Extract each line of the data and write it out again exactly.

(Given information):
______________________________

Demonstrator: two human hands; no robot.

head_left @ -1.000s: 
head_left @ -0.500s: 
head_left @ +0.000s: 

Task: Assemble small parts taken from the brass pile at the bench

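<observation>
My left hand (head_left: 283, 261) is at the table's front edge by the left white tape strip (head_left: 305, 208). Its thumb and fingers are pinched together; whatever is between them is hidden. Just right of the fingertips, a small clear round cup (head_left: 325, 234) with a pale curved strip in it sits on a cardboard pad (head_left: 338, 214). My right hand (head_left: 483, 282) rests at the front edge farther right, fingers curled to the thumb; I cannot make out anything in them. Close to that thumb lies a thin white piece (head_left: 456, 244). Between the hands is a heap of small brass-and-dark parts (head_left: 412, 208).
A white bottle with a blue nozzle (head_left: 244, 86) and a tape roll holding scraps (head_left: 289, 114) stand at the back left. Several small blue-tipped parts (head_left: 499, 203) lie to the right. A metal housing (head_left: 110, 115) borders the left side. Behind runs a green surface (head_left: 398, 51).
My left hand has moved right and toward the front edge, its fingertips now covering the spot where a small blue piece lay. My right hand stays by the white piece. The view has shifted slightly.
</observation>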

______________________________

(Task answer):
Demonstrator: two human hands; no robot.

head_left @ -1.000s: 
head_left @ -0.500s: 
head_left @ +0.000s: 

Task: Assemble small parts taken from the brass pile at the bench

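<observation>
My left hand (head_left: 283, 261) is at the table's front edge by the left white tape strip (head_left: 305, 208). Its thumb and fingers are pinched together; whatever is between them is hidden. Just right of the fingertips, a small clear round cup (head_left: 325, 234) with a pale curved strip in it sits on a cardboard pad (head_left: 338, 214). My right hand (head_left: 483, 282) rests at the front edge farther right, fingers curled to the thumb; I cannot make out anything in them. Close to that thumb lies a thin white piece (head_left: 456, 244). Between the hands is a heap of small brass-and-dark parts (head_left: 412, 208).
A white bottle with a blue nozzle (head_left: 244, 86) and a tape roll holding scraps (head_left: 289, 114) stand at the back left. Several small blue-tipped parts (head_left: 499, 203) lie to the right. A metal housing (head_left: 110, 115) borders the left side. Behind runs a green surface (head_left: 398, 51).
My left hand has moved right and toward the front edge, its fingertips now covering the spot where a small blue piece lay. My right hand stays by the white piece. The view has shifted slightly.
</observation>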

What the exercise required is now complete.